St. Louis, Missouri 

Redacted email below:

CheckMyVote formally launched in 2023 and following is what we’ve accomplished so far. I’ll share detailed metrics in a subsequent email.

(1) First-of-its-kind tool that connects citizens and engages them with their PDs to clean-up voter rolls (2) Launched Voter-roll integrity scorecard (concept credits: Pat Colbeck)(3) Invited to present our work at Election Crime Bureau in St. Louis, MO(4) Expanded footprint into Ohio(5) Launched tool for Royal Oak residents to check their vote.

Rock Island County, Illinois

Redacted email below:

2021 to early 2023 approx. 85,000 registered voters at that time - identified roughly 850 duplicates/deceased/moved voters with success in correcting roughly 2/3 of that list.
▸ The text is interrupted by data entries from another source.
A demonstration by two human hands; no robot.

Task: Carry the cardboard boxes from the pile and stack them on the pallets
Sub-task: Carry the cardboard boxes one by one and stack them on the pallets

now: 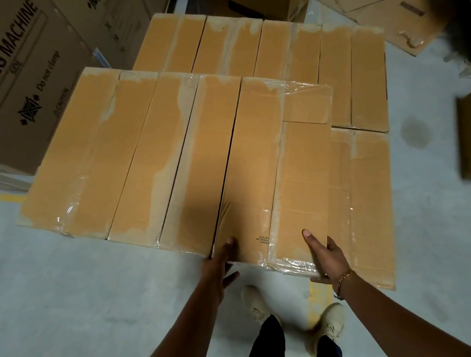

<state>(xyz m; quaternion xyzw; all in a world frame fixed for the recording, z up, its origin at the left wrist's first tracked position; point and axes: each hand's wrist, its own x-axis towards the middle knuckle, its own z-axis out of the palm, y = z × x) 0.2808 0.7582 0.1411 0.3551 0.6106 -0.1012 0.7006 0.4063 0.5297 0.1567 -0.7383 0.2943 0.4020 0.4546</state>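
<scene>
Head view, looking straight down: 2 pale shoes (328,325) and dark trouser legs stand on the grey floor (65,283), a worn yellow line (316,295) running between the feet. Just above them, both hands are on the near end of a long cardboard box (257,176), set apart at its 2 corners. The left hand (222,262) grips the left corner, thumb on top; the right hand (325,259), gold bracelet (343,279) at the wrist, clamps the right corner with thumb on top and fingers curled underneath, over loose clear tape. That box sits at the right end of the upper row of boxes (103,151), flush against its neighbour; lifted or resting, I cannot tell. Lower boxes (372,193) show to its right and a further lower row (243,43) lies behind. Far left stands a washing machine carton (14,79), far right flattened cardboard (370,4)
</scene>
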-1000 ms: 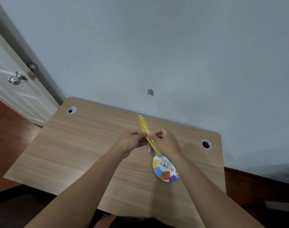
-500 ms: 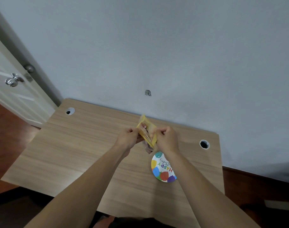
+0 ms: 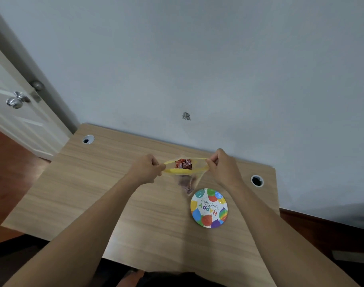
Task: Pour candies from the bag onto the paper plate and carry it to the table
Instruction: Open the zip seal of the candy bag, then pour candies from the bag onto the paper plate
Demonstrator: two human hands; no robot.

We also pointed out to our election authority that our own county election laws were not being followed regarding removal of voters that had moved that registered in another state, along with not following her own procedures regarding mailings to voters requesting updating their information- this is now being done.

There were many other local election laws not being followed that we reported to our local DA, AG and Illinois State Board of Elections. We believe that the fact that they know we are watching makes a difference. I am no longer involved in voter roll maintenance in this county, as I moved out of state. I am unsure if anyone else has stepped up to lead this initiative after I left.
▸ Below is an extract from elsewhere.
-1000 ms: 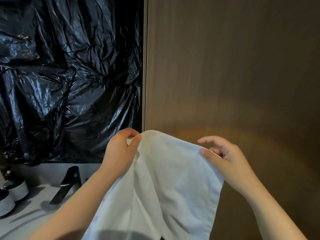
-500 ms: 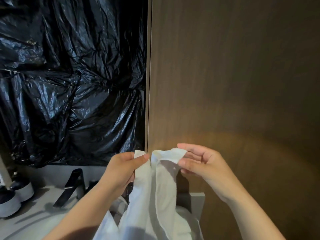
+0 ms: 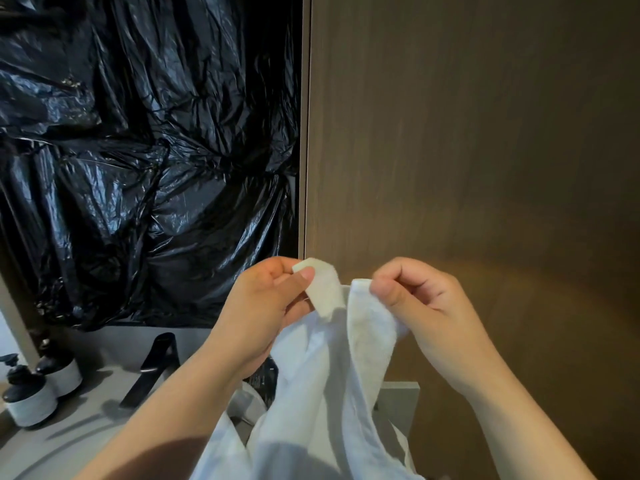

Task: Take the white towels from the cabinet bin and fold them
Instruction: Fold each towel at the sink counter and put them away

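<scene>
Left hand (image 3: 261,308) pinches towel (image 3: 367,344) corner; right hand (image 3: 427,306) grips adjacent edge. Print on dark item (image 3: 265,377), 6 o'clock, illegible.

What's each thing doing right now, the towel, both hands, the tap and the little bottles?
white towel, held up, hanging down, not folded flat yet.
left hand, pinching one towel corner.
right hand, gripping the towel's other top end.
black tap, no water seen running.
two pump bottles, standing upright on the counter.
black plastic sheet, crumpled.
</scene>
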`<action>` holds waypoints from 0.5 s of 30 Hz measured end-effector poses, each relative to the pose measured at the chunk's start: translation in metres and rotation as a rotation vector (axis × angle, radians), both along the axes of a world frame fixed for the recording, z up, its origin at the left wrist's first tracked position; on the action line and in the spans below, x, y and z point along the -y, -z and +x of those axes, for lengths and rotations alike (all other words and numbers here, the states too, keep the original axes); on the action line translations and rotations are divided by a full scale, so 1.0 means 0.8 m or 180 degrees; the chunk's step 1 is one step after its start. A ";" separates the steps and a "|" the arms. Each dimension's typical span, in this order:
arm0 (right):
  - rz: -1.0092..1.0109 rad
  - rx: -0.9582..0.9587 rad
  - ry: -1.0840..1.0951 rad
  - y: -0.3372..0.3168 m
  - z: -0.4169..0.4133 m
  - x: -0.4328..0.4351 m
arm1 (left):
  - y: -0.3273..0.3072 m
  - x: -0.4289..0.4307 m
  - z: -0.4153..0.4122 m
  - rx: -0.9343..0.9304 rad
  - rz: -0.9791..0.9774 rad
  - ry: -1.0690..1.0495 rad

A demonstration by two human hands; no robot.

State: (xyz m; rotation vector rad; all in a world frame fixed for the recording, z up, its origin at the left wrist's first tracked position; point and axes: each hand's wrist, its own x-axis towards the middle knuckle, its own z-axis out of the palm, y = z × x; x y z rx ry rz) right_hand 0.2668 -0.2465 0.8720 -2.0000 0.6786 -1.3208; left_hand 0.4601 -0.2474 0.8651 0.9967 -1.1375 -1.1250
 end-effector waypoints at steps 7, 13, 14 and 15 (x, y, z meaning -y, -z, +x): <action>-0.0100 -0.0235 0.0723 0.018 0.020 0.012 | 0.000 -0.016 -0.006 0.0110 0.0021 0.0691; -0.0103 -0.0246 0.0806 0.023 0.025 0.006 | -0.002 -0.025 -0.003 0.0328 0.0068 0.0924; -0.0078 -0.0227 0.0812 0.022 0.026 0.005 | -0.002 -0.025 -0.003 0.0379 0.0049 0.0905; -0.0042 -0.0208 0.0816 0.023 0.027 0.004 | -0.003 -0.026 -0.002 0.0413 0.0033 0.0897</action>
A volunteer from another Illinois county thought her county would be fine because it was conservative with a population of only 15,000. She initially discovered over 300 deceased voters; some had died 20+years ago. The last I spoke to her she was still working on her county finding deceased and now she has identified duplicate voters. She has a great relationship with the election authority (conservative), and they appreciate her help. She is doing this all on her own - one person, cleaning the voter rolls in her county.

Hope this helps.

Lincoln County, Tennessee 

Redacted email below:

I have found in my county (Lincoln) Tenn, they do not realize a problem. They think the voters [rolls] are good, and the voters machines are all perfect. When the problem is I feel like no one is accountable to anyone anymore including these corrupt politicians. I have a voter [roll] that [has] over 1/4 of the people on it, [who] are not actively participating or inactive in the elections. I was told 1- not enough staff to take them off 2- they have to have a reason to remove them. Even though they have never voted. When I tried to sign up to work as a worker they told me they didn’t have any openings, later to find out they did. I finally found a way to be a watcher. Not with the help of the election board. Those are just a few of my thoughts.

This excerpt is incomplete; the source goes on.